Questões complicadas como estas são um convite à divagação. Felizmente, alguns curiosos e persistentes foram à obra, especificamente em 2010, na Faculdade de Psicologia da Universidade Harvard. Estes insistentes, ou melhor, pesquisadores, enviaram perguntas, várias vezes e ao acaso, aos celulares de 2.250 voluntários. O mote era descobrir o que faziam, se o que estavam pensando era pertinente ao momento e como se sentiam. As conclusões obtidas deste clássico estudo: os participantes estavam menos felizes quando a mente vagueava, não importa se a atividade era agradável ou desagradável, tampouco se o pensamento transcorria sobre tópicos prazerosos ou não. A divagação da mente era a causa da tristeza, e não sua mera consequência.

Então, a chave do sucesso e da felicidade é o controle voluntário da mente, o fim dos devaneios? Desiludo o meu esperançoso leitor, não é possível alcançar este objetivo.

Os pensamentos errantes ocupam muito do nosso tempo, por serem um aspecto normal da condição humana, um notável efeito da evolução que nos possibilita aprender, raciocinar, planejar e formatar a metacognição. A viagem mental de eventos passados às possibilidades futuras nos ajuda a integrar experiências e a antecipar consequências. Sem falar que estas divagações ajudam a enfrentar a chatice de tarefas monótonas, já que adicionam alguns intervalos reparadores.

A experiência humana da consciência é fluída, raramente restringe-se a um único tópico por um período extenso, sem desvios. Sua natureza é dinâmica. Alguns raciocínios que surgem durante o divagar da mente tendem a orbitar algumas pendências pregressas e podem trazer momentos "Eureca", que talvez não seriam alcançados durante a exaustiva busca por uma solução.

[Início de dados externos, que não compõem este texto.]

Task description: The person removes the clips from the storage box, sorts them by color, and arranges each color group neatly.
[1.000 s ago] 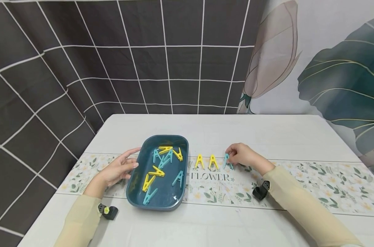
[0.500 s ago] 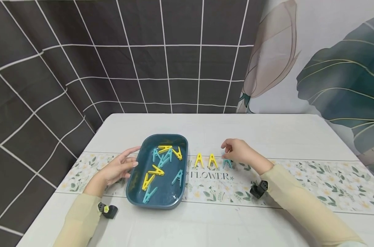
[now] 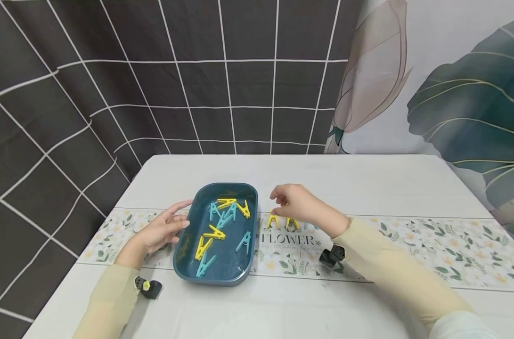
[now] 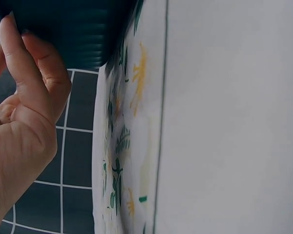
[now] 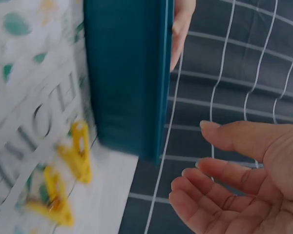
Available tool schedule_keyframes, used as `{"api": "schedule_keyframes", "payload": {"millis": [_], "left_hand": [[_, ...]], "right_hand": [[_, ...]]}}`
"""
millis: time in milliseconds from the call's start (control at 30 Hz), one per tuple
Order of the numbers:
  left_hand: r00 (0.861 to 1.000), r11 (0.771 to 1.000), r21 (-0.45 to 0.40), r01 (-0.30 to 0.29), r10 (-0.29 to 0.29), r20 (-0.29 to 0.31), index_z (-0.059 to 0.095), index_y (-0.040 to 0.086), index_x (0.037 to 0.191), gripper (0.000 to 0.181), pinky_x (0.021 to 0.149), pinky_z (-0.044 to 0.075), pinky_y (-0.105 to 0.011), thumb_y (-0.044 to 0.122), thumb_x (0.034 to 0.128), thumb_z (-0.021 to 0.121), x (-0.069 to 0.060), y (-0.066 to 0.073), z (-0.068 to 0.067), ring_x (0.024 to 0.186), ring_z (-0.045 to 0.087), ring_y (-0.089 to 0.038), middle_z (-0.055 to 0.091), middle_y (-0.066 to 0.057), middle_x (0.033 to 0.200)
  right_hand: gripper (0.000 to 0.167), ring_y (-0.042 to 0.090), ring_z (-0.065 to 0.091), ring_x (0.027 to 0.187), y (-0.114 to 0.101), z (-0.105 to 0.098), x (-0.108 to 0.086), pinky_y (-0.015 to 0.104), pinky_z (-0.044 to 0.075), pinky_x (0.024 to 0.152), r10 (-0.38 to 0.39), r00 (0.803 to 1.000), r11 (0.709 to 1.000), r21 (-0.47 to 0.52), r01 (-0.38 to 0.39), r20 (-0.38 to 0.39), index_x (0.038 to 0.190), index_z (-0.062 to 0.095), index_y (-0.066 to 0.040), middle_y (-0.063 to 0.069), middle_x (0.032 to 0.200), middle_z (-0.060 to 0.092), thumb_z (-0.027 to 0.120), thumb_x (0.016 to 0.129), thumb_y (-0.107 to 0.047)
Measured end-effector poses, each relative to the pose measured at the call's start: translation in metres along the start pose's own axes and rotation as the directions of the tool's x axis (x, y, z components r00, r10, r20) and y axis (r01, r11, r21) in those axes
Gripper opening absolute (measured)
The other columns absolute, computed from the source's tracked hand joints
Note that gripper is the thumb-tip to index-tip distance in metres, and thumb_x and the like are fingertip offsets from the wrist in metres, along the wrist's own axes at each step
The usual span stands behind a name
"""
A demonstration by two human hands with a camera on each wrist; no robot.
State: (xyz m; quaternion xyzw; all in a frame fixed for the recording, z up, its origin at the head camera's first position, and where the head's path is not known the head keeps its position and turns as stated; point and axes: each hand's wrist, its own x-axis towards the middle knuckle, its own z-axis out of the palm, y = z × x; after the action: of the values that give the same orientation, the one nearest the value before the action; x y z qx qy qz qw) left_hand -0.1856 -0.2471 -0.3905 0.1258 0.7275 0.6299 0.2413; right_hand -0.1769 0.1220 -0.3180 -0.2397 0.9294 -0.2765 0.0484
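Observation:
A dark blue tub (image 3: 231, 252) holds several yellow clothespins (image 3: 215, 233) and several light blue clothespins (image 3: 244, 241). My left hand (image 3: 161, 233) rests its extended fingers against the tub's left side; the left wrist view shows fingertips (image 4: 10, 29) touching the wall. Above the table, right of the tub, hovers my right hand (image 3: 297, 205), its fingers loosely bent around nothing. Just below it, two yellow clothespins stand in a row on the cloth, a nearer-to-tub yellow clothespin (image 5: 81, 151) and another yellow clothespin (image 5: 56, 197). A light blue one is mostly hidden behind the right hand and wrist.
The white table (image 3: 295, 306) carries a floral band with the printed word FLOWER (image 3: 288, 240). A dark gridded curtain (image 3: 197, 84) hangs behind and to the left. A leaf-patterned curtain (image 3: 379, 122) is at the back right.
My right hand has let go of the light blue clothespin, leaving it on the cloth, then lifted and moved left over the yellow ones toward the tub. The left hand stays in place.

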Motion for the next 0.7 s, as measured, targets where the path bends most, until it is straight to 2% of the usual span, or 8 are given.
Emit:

Impasses mentais acontecem, e por vezes a concentração humana se desvia do obstáculo. A razão, então, automaticamente se envolve com outra atividade, cuidando de temas aleatórios. O problema fica incubado, submerso a nossa consciência. O que acontece durante o período de incubação é um mistério, não sabemos aquilo que se passa em subsolo cerebral. Mas em meio à diversidade de pensamentos erráticos, uma solução pode ser encontrada.

Imerso em pensamentos e sentimentos, alguém pode perder-se em devaneios. Porém, as simulações mentais podem revelar aspectos da realidade. A diversidade dos pensamentos fortuitos, e não o foco em uma ideia repetitiva, é uma determinante da criatividade.